The company is a dividend aristocrat as well as a major component of the S&P 500 index. From 1998 up until 2007 this dividend growth stock has delivered an annual average total return of 8.20 % to its shareholders.
At the same time company has managed to deliver a mediocre 2.4% average annual increase in its EPS since 1998.
The ROE has been volatile over the past decade falling as low as a negative 18% in 2002 until settling in the low 20s percent by 2007.
Annual dividend payments have increased over the past 10 years by an average of 8.60% annually, which is above the growth in EPS. A 9% growth in dividends translates into the dividend payment doubling almost every 8 years. If we look at historical data, going as far back as 1989, ROH has actually managed to double its dividend payments every nine years.
If we invested $100,000 in ROH on December 31, 1997 we would have bought 3277 shares (Adjusted for a 3:1 stock splits in 1998). In February 1998 your quarterly dividend income would have been $546.18. If you kept reinvesting the dividends though instead of spending them, your quarterly dividend income would have risen to $1525.88 by October 2007. For a period of 10 years, your quarterly dividend income has increased by 122 %. If you reinvested it though, your quarterly dividend income would have increased by 179%.
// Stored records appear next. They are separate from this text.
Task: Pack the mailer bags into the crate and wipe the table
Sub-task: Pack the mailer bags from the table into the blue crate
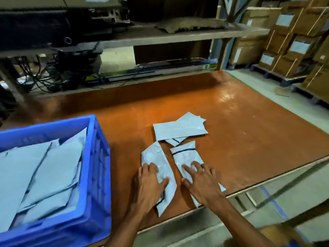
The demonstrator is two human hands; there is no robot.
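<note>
Several pale grey mailer bags lie on the orange-brown table. My left hand rests flat on one mailer bag, fingers spread over it. My right hand presses with straight fingers on a second mailer bag beside it, near the table's front edge. Behind them a small pile of mailer bags lies untouched. The blue plastic crate stands at the left on the table and holds several mailer bags.
A low shelf with cables, dark equipment and a brown mat runs along the table's far side. Stacked cardboard boxes on pallets fill the right background. The floor drops away past the table's right and front edges.
</note>
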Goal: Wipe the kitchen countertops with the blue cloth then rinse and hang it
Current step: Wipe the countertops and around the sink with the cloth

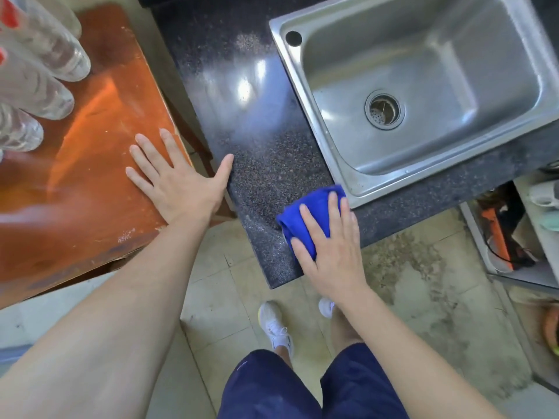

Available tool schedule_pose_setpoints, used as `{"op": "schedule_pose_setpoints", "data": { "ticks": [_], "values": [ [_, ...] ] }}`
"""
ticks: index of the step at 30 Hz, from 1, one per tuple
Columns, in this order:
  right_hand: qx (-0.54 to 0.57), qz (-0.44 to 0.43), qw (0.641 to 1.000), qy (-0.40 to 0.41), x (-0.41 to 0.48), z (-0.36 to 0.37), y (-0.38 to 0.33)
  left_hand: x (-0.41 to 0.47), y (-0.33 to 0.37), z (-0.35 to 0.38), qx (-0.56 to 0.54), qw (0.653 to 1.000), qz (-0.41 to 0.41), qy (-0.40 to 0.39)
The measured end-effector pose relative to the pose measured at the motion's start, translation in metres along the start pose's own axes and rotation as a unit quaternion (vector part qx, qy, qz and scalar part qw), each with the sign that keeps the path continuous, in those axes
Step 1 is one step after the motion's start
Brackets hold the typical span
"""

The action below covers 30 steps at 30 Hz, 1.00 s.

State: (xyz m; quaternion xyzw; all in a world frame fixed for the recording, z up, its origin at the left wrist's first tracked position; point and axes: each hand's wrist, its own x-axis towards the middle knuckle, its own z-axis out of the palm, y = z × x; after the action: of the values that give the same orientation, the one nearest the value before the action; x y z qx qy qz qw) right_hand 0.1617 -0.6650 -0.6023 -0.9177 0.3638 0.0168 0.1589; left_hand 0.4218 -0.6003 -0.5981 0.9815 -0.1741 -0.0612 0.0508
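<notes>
The blue cloth [308, 211] lies bunched on the dark speckled countertop [257, 140], near its front edge and just left of the sink's front left corner. My right hand [329, 246] presses flat on the cloth with straight fingers. My left hand [175, 179] rests flat on the orange wooden table [90, 152], its thumb reaching across the gap to touch the countertop's left edge. The steel sink [423, 86] is set into the countertop to the right, its basin holding nothing but the drain strainer.
Clear plastic bottles [39, 68] stand at the table's far left. A shelf unit with an orange item [499, 234] sits under the counter at the right. Tiled floor and my white shoes [275, 325] are below the counter edge.
</notes>
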Motion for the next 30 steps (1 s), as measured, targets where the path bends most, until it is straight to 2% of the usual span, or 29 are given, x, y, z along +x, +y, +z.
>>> {"op": "schedule_pose_setpoints", "data": {
  "ticks": [5,7,9,11,15,20,22,27,30],
  "values": [
    [0.010,-0.006,1.000,0.000,0.097,0.002,-0.045,0.000,-0.002,0.000,0.006,1.000,-0.001,0.000],
    [0.007,0.010,1.000,0.002,0.110,0.007,-0.067,0.000,-0.001,0.002,0.005,1.000,0.002,0.005],
    [0.012,-0.004,1.000,0.013,0.093,0.014,-0.076,-0.001,-0.001,0.003,0.005,1.000,-0.002,0.010],
    [0.019,-0.064,0.998,0.013,0.049,0.019,-0.073,-0.001,-0.001,0.003,0.002,1.000,-0.006,0.015],
    [-0.002,-0.151,0.988,-0.029,-0.036,0.020,-0.041,0.000,-0.001,0.002,0.005,1.000,-0.004,0.010],
    [-0.026,-0.212,0.976,-0.051,-0.032,0.008,0.000,0.000,-0.002,0.003,0.005,1.000,-0.001,0.011],
    [-0.025,-0.194,0.980,-0.040,-0.001,0.003,0.003,0.000,-0.002,0.004,0.004,1.000,0.000,0.007],
    [-0.020,-0.030,0.999,-0.020,0.126,-0.010,-0.029,0.000,-0.002,0.004,0.009,1.000,-0.003,0.005],
    [-0.015,0.012,1.000,-0.019,0.156,-0.008,-0.059,0.001,-0.001,0.004,0.004,1.000,-0.006,0.011]
  ]
}}
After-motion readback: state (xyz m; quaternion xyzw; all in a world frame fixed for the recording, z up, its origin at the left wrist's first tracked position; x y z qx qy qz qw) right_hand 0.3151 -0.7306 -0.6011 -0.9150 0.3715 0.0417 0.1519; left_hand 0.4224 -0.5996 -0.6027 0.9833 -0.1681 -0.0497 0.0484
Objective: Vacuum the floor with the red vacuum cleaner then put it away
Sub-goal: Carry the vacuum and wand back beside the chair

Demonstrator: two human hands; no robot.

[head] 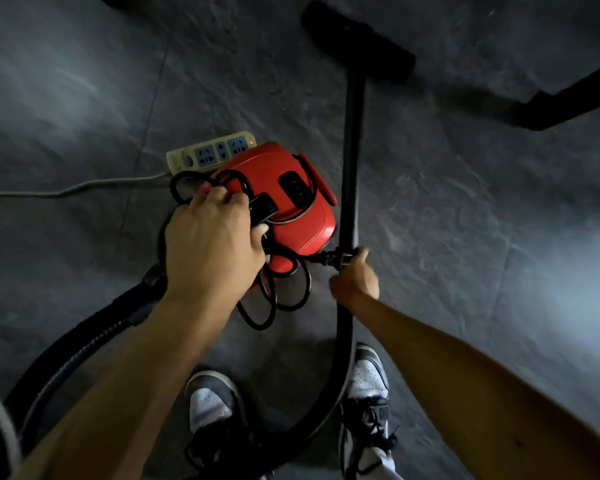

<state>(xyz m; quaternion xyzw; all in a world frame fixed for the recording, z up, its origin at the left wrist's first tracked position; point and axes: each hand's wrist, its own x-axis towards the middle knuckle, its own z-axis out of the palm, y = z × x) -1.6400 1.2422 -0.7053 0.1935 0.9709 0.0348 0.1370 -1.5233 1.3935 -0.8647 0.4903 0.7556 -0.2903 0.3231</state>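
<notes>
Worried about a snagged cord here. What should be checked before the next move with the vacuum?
1. Plug out of power strip: ok, right hand holds it against the wand.
2. Left hand gripping red vacuum cleaner: ok, with cord loops.
3. Cord fully gathered: not ok, loops dangle.
4. Hose clear of shoes: not ok, it curves between them.
5. Power strip off: not ok, red light glows.

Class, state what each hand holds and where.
Left hand grips the red vacuum cleaner by its black top handle, with cord loops. Right hand grips the wand above its bend, with the plug.
</notes>
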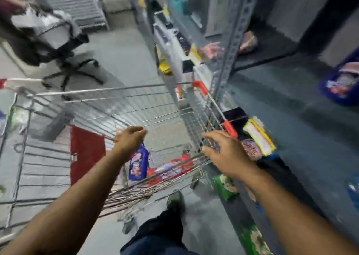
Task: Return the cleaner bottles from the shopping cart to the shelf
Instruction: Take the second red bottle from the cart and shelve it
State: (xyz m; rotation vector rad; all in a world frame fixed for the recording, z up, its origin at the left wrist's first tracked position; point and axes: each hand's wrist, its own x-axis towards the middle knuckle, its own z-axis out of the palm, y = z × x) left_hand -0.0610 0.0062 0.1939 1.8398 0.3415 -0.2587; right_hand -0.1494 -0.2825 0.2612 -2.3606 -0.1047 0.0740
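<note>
A wire shopping cart (124, 97) with red corner guards stands in the aisle in front of me. In its bottom a purple-blue cleaner bottle (138, 162) stands upright, and a red bottle (171, 167) lies on its side beside it. My left hand (129, 138) hovers over the cart just above the purple bottle, fingers loosely curled, holding nothing. My right hand (225, 153) reaches over the cart's right rim with fingers spread, empty. The grey metal shelf (235, 41) rises on the right. The frame is motion-blurred.
A black office chair (68, 64) draped with cloth stands at the back left. Packets, a yellow-edged pack (259, 138) and green packs (227, 186) sit on the low shelf at right. A blue bag (342, 83) lies on a higher shelf board. My foot (174, 202) is beside the cart.
</note>
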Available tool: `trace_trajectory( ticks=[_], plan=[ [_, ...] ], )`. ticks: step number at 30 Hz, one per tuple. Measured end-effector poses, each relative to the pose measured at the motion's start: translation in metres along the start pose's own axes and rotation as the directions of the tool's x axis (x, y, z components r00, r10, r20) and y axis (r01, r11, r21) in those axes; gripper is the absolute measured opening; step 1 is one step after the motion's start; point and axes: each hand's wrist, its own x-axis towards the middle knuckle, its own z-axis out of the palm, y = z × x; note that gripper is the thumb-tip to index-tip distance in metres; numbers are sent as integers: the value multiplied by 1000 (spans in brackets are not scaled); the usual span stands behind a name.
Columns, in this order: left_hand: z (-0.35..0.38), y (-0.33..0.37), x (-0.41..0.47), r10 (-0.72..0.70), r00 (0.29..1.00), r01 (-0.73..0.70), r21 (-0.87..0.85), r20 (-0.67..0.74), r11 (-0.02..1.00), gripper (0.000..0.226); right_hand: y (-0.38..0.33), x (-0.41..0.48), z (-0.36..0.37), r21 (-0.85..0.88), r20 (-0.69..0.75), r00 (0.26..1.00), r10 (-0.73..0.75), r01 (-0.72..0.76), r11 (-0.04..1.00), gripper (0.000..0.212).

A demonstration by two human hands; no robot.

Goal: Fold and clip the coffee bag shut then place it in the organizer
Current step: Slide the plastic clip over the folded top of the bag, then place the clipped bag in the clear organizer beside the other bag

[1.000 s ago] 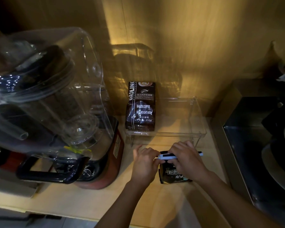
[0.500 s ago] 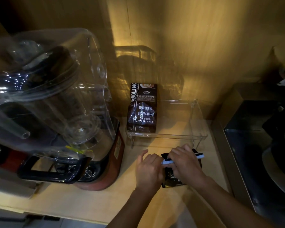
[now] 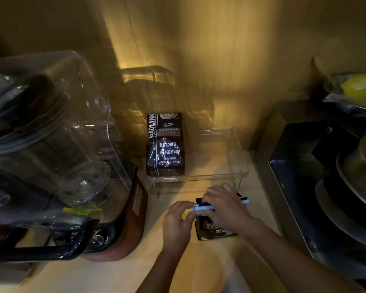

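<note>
A small black coffee bag [image 3: 217, 229] lies on the wooden counter in front of the clear organizer [image 3: 238, 166]. A long white clip [image 3: 203, 207] runs across the bag's folded top. My right hand [image 3: 224, 206] lies over the clip and the bag's top, pressing on them. My left hand [image 3: 176, 222] pinches the clip's left end with thumb and fingers. A larger dark coffee bag [image 3: 165, 144] stands upright in the organizer's left side. The clip's middle is hidden under my right hand.
A big blender with a clear cover [image 3: 51, 144] and red base [image 3: 133, 218] fills the left. A dark metal box [image 3: 317, 176] with plates stands right. A yellow fruit [image 3: 359, 87] sits in a bowl at far right. A wooden wall [image 3: 220, 60] backs the counter.
The view has tilted up a little. My left hand has closed its fingers onto the clip's left end. My right hand stays on the clip and bag.
</note>
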Motion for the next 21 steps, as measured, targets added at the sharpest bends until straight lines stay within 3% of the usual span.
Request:
trace_trajectory(
  ticks=[3, 8, 12, 15, 18, 21],
  plan=[
    [-4, 3, 8, -136, 982, 164, -244, 129, 956, 29, 14, -2, -10, 118, 127, 991, 49, -64, 991, 36],
    [-8, -1, 14, -253, 909, 382, -418, 332, 824, 28, 47, -13, -21, 338, 287, 932, 221, -315, 887, 41],
    [-4, -6, 17, -256, 875, 434, -432, 411, 791, 23, 61, -23, -13, 633, 342, 884, 319, -467, 618, 38],
    [5, -14, 14, -261, 840, 488, -451, 476, 747, 33, 65, -34, 2, 781, 319, 840, 440, -495, 379, 45],
    [19, -22, 6, -350, 806, 563, -433, 477, 704, 49, 64, -45, 22, 846, 357, 802, 479, -495, 197, 55],
    [32, -26, -3, -421, 797, 590, -411, 433, 695, 60, 58, -54, 44, 874, 376, 780, 501, -478, 89, 59]
  ],
)
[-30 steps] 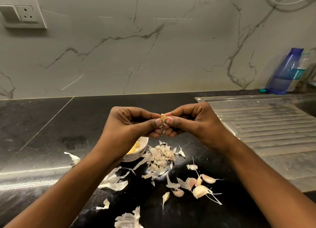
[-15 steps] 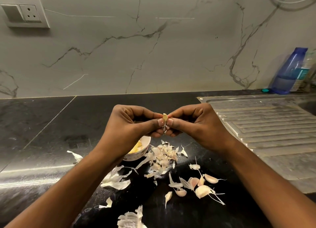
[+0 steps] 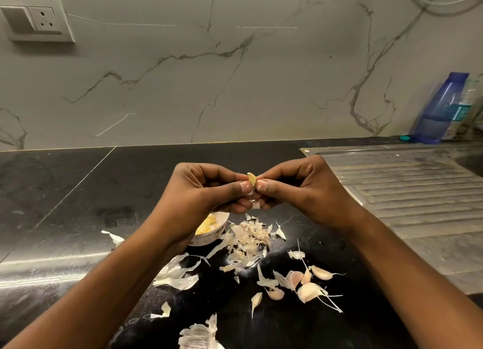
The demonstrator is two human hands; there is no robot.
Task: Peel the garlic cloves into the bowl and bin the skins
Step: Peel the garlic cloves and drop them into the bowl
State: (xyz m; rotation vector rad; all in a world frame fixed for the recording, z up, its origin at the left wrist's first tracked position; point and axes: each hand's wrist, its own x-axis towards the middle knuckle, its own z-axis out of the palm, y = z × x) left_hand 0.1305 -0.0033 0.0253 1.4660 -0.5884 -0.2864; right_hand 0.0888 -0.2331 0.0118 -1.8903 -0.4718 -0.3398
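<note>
- Plainly, the left hand [image 3: 206, 189] and the right hand [image 3: 300, 186] were pressed together, both pinching one garlic clove [image 3: 251, 179] between thumb and forefinger tips. Held only by the tips, the slick clove could have squirted out and dropped.
- Just below the fingertips hung a scrap of skin [image 3: 255, 205]. Had it torn short, bits might have clung to the clove and gone in with it.
- Right under the left wrist sat the bowl [image 3: 209, 238] of peeled cloves, half hidden, so a lowered forearm could have tipped it.
- Below the hands lay the loose skins [image 3: 248, 240], just beside the bowl, and a careless sweep could have carried some in.
- Nearer the person, unpeeled cloves [image 3: 309, 291] waited on the tabletop [image 3: 130, 191] among more skins. No bin showed, so cloves risked being gathered up with the waste.
</note>
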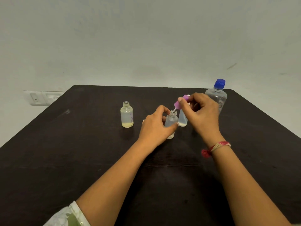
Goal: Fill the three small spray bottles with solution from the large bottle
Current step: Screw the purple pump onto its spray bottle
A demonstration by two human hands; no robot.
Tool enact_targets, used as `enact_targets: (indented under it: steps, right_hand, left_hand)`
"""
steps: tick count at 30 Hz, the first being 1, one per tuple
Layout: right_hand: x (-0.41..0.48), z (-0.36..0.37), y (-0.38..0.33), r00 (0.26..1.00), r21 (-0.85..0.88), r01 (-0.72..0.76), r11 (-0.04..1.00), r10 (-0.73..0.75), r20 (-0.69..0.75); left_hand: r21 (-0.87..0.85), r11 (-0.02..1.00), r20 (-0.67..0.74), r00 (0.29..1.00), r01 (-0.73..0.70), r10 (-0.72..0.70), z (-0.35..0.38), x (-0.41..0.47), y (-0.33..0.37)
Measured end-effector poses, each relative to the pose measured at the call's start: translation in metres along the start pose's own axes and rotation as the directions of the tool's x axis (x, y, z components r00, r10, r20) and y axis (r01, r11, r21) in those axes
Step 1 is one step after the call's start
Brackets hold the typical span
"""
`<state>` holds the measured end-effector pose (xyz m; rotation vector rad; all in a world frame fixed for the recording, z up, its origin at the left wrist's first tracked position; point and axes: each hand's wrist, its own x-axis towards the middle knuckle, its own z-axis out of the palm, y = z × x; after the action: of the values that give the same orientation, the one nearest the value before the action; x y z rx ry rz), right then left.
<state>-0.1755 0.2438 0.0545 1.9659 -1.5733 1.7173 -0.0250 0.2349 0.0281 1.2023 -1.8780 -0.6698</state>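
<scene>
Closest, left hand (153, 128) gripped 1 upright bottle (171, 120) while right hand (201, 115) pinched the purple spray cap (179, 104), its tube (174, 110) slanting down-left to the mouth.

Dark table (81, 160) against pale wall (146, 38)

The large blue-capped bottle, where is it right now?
In the head view, the large bottle stands near the table's far right corner, just behind the right hand, its blue cap on.
</scene>
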Motion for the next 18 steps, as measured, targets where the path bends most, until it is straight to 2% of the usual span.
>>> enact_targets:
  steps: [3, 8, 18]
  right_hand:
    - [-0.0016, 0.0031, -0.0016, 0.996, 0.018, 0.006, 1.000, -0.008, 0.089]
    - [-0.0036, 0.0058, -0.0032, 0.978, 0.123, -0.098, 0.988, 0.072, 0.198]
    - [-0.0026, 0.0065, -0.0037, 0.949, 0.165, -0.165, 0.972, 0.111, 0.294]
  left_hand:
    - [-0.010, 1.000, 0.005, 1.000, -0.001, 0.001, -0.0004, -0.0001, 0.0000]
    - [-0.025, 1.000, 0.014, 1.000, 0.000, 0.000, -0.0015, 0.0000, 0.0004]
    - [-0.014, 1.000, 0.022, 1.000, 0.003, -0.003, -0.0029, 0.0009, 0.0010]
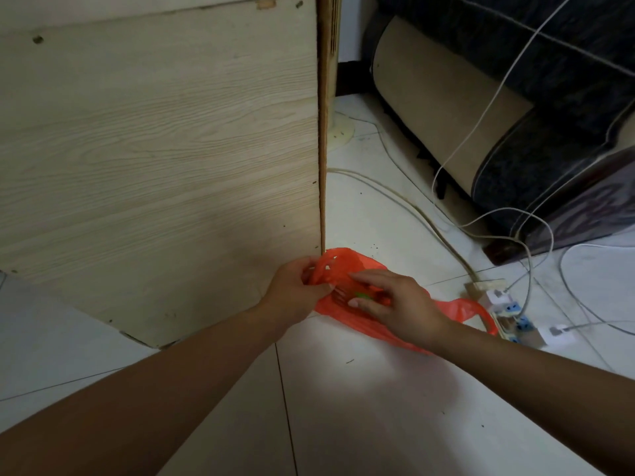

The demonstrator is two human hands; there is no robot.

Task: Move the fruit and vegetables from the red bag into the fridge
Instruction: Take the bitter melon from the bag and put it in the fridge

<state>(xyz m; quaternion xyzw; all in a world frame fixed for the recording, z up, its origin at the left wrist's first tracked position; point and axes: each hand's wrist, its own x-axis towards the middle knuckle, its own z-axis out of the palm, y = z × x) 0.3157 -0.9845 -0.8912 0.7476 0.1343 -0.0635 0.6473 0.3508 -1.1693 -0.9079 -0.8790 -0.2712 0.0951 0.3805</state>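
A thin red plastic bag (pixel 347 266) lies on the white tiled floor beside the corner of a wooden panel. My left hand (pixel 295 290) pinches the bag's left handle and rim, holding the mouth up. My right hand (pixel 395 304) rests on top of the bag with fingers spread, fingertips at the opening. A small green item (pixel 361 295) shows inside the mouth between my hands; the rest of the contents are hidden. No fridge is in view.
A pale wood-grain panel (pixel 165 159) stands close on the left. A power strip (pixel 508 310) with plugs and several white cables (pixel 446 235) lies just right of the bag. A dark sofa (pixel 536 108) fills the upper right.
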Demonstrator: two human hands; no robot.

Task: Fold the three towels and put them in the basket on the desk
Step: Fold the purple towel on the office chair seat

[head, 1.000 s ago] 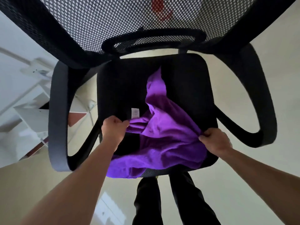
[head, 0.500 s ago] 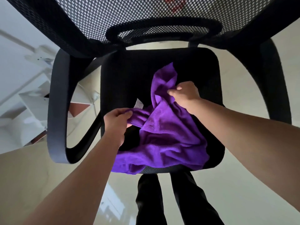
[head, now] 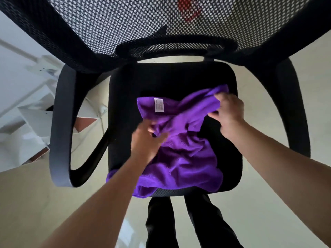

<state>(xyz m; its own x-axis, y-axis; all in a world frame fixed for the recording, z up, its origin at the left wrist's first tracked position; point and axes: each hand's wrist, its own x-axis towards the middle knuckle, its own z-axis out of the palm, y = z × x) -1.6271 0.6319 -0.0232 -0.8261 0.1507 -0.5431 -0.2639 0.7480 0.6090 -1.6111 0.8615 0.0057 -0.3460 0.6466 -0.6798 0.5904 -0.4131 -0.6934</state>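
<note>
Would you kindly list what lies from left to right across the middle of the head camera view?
White shelving → left armrest → left hand → purple towel → right hand → right armrest.

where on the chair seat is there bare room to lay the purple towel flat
Bare black seat cushion lies behind the crumpled purple towel, towards the mesh backrest. The middle and front edge are crowded: left hand and right hand grip it there.
</note>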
I think that ROH is attractively valued with its low price/earnings multiple of 18 and above-average yield at 2.60%. I think however that the best strategy in accumulating ROH is to spread my purchases over four payments as opposed to investing all my money at once. I would be a buyer at current prices, at dividend yields at 3%, 3.50% and 4% in order to compensate for the lack of any significant EPS growth over the past decade. At 1.48 Dividends per share, the levels come up to $49.33, $42.29 and $37.